Cornish hedgehogs have long enjoyed a largely undisturbed existence, unlike their cousins elsewhere in Roman Britain, who lived in fear of having a spine or two nabbed for use as quills, or worse, ending up as a tasty snack in a centurion’s lunchbox!
A prickly situation
The facts indisputably show that hedgehogs are amazing animals that have been around for many millennia and we want this to continue. But more importantly, and the reason behind the alarm at their population decline, they are an ‘indicator’ species – the foraging equivalent of the coal-mine canary for our environmental health.
If hedgehogs exist in a habitat, then all the food they eat lower down the food chain must also exist to sustain them. They must be able to access other areas in which to breed and keep the population going. However, habitat fragmentation, farming, garden pesticides and the hedgehog’s unfortunate susceptibility to becoming roadkill are the biggest threats to hedgehogs and has resulted in a significant population decline. In fact, it’s statistically likely that the last hedgehog you saw was lying dead at the side of the road. This sobering fact is one that we want to change by helping these creatures – and the ecosystems that they represent – to become part of the countryside, our gardens, and Cornwall’s wildlife again.
Unfortunately, no superpower can save hedgehogs without human intervention. Cornwall Wildlife Trust, alongside our partners the Cornwall Mammal Group and Prickles and Paws Rescue Centre, is part of Operation Hedgehog, which is working to understand where hedgehogs still exist in Cornwall – and where they are absent. We aim to build this population back up to strength with local initiatives to reverse the population decline across the county.
12 hedgehog facts and threats
- There are between 5,000 and 7,000 spines on an average adult hedgehog.
- Hedgehogs can climb very well. Obstacles such as stone-faced earth banks (e.g. Cornish hedges) and even small garden brick walls are easy going for them.

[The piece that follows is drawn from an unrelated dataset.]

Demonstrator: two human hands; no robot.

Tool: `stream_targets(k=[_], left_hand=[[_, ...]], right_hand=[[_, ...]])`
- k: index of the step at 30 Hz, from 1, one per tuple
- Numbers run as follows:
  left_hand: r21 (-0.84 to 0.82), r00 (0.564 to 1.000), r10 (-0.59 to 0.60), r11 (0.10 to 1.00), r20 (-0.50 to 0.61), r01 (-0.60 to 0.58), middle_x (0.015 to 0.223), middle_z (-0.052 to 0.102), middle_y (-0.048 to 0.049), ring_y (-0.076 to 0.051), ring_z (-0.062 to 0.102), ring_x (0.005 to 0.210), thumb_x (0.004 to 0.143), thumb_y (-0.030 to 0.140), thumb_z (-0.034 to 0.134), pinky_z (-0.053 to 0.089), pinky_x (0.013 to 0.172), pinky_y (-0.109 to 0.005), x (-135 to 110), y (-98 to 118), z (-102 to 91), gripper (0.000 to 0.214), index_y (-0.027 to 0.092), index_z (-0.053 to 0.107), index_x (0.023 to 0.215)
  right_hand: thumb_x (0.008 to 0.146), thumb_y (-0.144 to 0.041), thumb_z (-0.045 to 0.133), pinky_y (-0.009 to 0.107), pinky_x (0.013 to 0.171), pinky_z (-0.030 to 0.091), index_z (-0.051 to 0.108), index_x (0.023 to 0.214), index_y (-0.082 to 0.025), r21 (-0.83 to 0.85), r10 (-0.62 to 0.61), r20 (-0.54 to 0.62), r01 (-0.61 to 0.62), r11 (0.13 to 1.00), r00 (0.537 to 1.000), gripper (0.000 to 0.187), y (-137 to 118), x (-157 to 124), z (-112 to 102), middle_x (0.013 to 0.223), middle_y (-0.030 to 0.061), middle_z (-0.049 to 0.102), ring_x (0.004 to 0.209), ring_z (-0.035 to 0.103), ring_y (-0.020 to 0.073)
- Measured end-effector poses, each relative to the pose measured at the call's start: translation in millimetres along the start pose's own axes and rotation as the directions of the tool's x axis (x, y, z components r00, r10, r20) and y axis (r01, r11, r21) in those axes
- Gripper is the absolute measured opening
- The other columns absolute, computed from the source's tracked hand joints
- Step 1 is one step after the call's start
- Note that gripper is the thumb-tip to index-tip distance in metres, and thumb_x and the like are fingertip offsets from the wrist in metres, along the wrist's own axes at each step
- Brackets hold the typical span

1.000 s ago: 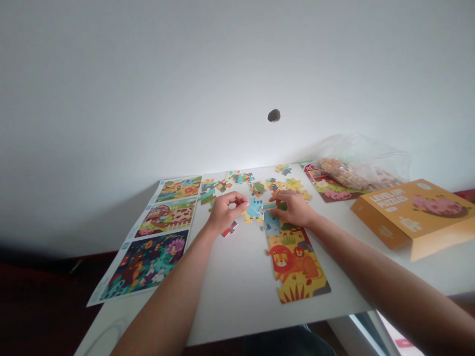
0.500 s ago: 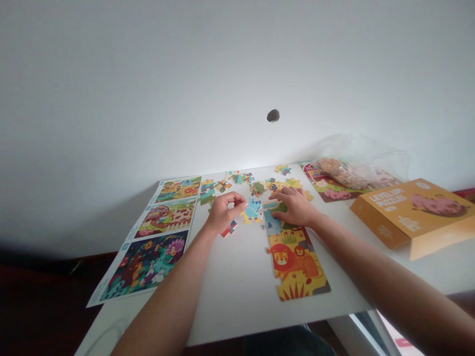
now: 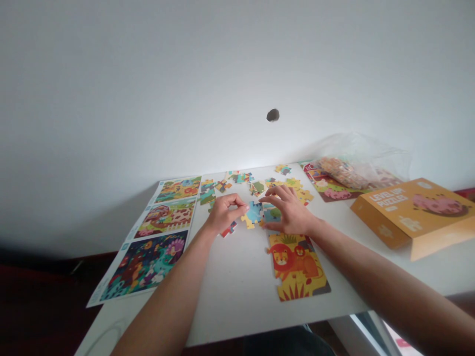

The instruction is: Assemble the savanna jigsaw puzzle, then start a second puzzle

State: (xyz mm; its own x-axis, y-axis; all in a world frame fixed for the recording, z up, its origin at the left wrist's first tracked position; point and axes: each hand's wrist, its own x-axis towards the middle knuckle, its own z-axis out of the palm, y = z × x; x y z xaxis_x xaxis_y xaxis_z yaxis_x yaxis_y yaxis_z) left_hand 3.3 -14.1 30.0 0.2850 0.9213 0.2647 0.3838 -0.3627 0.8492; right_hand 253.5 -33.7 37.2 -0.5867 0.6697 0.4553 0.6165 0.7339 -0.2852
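My left hand (image 3: 227, 213) pinches the left edge of a jigsaw piece (image 3: 254, 213) with a blue animal on yellow. The piece's right side meets the blue and green upper part of a partly joined jigsaw puzzle (image 3: 297, 267), which shows two orange lions lower down. Over that upper part lies my right hand (image 3: 293, 211), its thumb and forefinger spread apart and their tips near the seam. The hand covers much of the puzzle there. A loose red and blue piece (image 3: 229, 229) lies under my left wrist.
Several loose pieces (image 3: 245, 177) lie toward the wall. A sheet of three pictures (image 3: 148, 262) is at left. On the right are an orange puzzle box (image 3: 419, 207), a farm picture (image 3: 334, 192) and a clear bag of pieces (image 3: 343, 172).
My right hand has shifted toward me and slightly left, its thumb and forefinger now bracketing the seam. The blue animal piece has tilted and sits against the puzzle's edge. My left hand has barely moved.
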Motion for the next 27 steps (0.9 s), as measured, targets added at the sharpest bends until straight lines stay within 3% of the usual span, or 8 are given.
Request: stream_targets(k=[4,9,13,18,20,23,27], left_hand=[[-0.030,0.999,-0.018,0.999,0.042,0.019,0.074,0.071,-0.0034,-0.018,0.065,0.071,0.077,0.037,0.071,0.050,0.070,-0.028,-0.9,3.6,-1.1,0.022,0.017,0.066,0.071],[0.045,0.975,-0.041,0.998,0.220,0.031,0.074,0.072,-0.0021,-0.018,0.066,0.072,0.080,0.036,0.068,0.052,0.071,-0.029,-1.7,4.3,-1.3,0.032,0.018,0.073,0.106],[0.145,0.964,-0.044,0.989,0.262,0.006,0.082,0.075,-0.0056,-0.022,0.069,0.077,0.079,0.037,0.068,0.055,0.074,-0.032,-1.1,-3.4,1.6,0.025,0.019,0.078,0.093],[0.173,0.964,-0.063,0.985,0.258,0.018,0.085,0.077,-0.0061,-0.022,0.071,0.076,0.080,0.037,0.067,0.056,0.073,-0.031,-0.2,-8.7,3.9,0.025,0.019,0.078,0.093],[0.175,0.965,-0.069,0.984,0.254,0.024,0.086,0.077,-0.0065,-0.022,0.072,0.079,0.079,0.036,0.067,0.055,0.075,-0.031,-0.1,-9.3,4.1,0.024,0.019,0.078,0.093],[0.169,0.962,-0.078,0.985,0.260,0.034,0.086,0.077,-0.0070,-0.023,0.072,0.082,0.079,0.035,0.067,0.055,0.076,-0.031,-0.4,-9.6,4.3,0.023,0.019,0.078,0.093],[0.209,0.966,-0.056,0.978,0.253,0.002,0.086,0.077,-0.0066,-0.021,0.071,0.078,0.079,0.033,0.067,0.053,0.078,-0.032,-0.8,-7.0,5.1,0.022,0.020,0.078,0.092]], right_hand=[[0.075,-0.056,0.074,0.050,0.099,0.033,0.061,0.126,-0.024,-0.008,-0.023,0.034,0.024,1.000,0.999,0.061,-2.7,-0.6,-2.1,0.130,0.0139,0.052,0.116,0.045,0.0330],[0.069,-0.058,0.077,0.052,0.101,0.031,0.064,0.117,-0.023,-0.023,-0.017,0.090,0.019,1.000,0.996,0.061,-10.2,-2.5,1.4,0.128,0.0136,0.053,0.117,0.044,0.0334],[0.067,-0.056,0.080,0.053,0.102,0.031,0.066,0.115,-0.023,-0.017,-0.016,0.149,0.018,1.000,0.989,0.060,-13.4,-2.9,4.6,0.128,0.0141,0.053,0.120,0.044,0.0342],[0.067,-0.055,0.080,0.053,0.102,0.031,0.062,0.124,-0.025,-0.002,-0.024,0.142,0.024,1.000,0.990,0.067,-8.0,-2.7,1.2,0.129,0.0137,0.052,0.119,0.044,0.0345],[0.072,-0.052,0.076,0.051,0.100,0.034,0.063,0.121,-0.024,0.025,-0.008,0.110,0.005,1.000,0.994,0.058,1.6,-3.0,-3.0,0.126,0.0131,0.054,0.116,0.046,0.0333],[0.083,-0.035,0.063,0.047,0.096,0.038,0.065,0.111,-0.021,0.042,0.126,0.002,-0.126,0.991,0.992,0.031,22.2,-4.9,-8.6,0.115,0.0116,0.057,0.108,0.051,0.0291],[0.075,-0.021,0.060,0.046,0.095,0.039,0.067,0.105,-0.021,-0.020,0.212,0.024,-0.212,0.977,0.977,0.031,41.1,-7.8,-6.6,0.111,0.0103,0.057,0.106,0.051,0.0291]])
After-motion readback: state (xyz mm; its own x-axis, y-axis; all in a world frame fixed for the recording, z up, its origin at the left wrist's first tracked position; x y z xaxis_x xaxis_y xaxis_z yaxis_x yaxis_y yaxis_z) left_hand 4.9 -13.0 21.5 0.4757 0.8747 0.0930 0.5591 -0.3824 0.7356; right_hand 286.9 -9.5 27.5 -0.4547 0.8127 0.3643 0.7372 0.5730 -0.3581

- In Cornwall and milder parts of the UK, instances of pregnancy reach a peak between May and July, and then again in September. The latter breeding attempt making them vulnerable to losses over winter.

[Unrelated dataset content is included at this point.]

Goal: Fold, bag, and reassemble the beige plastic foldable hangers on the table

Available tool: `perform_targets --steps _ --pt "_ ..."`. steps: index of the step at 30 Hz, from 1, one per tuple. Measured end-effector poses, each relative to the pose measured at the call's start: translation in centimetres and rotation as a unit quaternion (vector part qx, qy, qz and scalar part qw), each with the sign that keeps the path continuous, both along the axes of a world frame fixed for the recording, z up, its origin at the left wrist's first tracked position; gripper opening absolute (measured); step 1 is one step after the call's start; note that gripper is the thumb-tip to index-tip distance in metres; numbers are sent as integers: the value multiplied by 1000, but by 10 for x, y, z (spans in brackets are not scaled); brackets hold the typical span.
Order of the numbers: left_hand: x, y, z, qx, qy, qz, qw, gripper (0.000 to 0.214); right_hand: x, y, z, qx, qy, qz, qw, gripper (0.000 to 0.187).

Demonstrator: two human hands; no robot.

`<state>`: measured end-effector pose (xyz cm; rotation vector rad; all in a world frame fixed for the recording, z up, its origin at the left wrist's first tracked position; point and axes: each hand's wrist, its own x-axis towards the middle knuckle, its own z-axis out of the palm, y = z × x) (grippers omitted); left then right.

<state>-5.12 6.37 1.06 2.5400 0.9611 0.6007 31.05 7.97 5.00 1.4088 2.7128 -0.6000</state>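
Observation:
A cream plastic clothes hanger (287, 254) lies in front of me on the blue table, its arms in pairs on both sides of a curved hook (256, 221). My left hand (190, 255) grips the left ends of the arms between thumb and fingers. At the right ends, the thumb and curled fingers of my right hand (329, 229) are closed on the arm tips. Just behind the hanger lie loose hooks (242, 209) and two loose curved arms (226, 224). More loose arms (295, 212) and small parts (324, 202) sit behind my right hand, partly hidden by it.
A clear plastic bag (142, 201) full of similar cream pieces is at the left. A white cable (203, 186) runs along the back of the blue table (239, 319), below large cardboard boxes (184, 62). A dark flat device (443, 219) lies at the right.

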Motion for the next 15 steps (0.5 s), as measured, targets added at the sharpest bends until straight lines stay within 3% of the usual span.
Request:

- Other hedgehog superpowers include their super speed – they can run at speeds of up to six feet per second – that’s four miles an hour, which is pretty impressive for their size!
- While defending territories, hedgehogs emit snorts, squeals and grunts – just like pigs – hence the ‘hog’ part of their name. Shakespeare mentions hedgehogs in The Tempest and A Midsummer Night’s Dream as ‘hedgepigs’ as well as ‘urchins’ due to their spiny exterior.
- They also eat reptiles, particularly juvenile snakes – hedgehogs are highly resistant to adder venom! A protein called erinacin in the hedgehog’s muscular system has healing properties that prevent a blood haemorrhage if bitten by an adder. This provides effective armour should they accidently disturb a resting adder during their nocturnal activities.
- Hedgehogs have the ability to camouflage themselves from predators. They do this by licking certain objects or food until a frothy saliva forms, then rubbing the saliva onto their skin and spines, which is believed to make them smell less palatable to predators.
- Hedgehogs are omnivores and make the most of the countryside larder with a diet that includes insects, berries, birds' eggs, mushrooms, mice and amphibians.
- A hedgehog’s spines are shed under certain circumstances. Much like humans and their milk teeth, young hedgehogs outgrow their baby spines, which are gradually replaced by adult ones as they develop.
- The Cornish name for hedgehog is ‘sort’. This word is also used for 'sea urchin' due to their shared spiny appearance.
- Hedgehogs, along with dormice and bats, are the only British mammals that hibernate, although they may become active during mild winter periods.
- A hedgehog’s behavioural response to perceived threat (especially noise) is to roll into a ball, which unfortunately offers very little protection against the cars and lorries on our roads and strimmers in our gardens.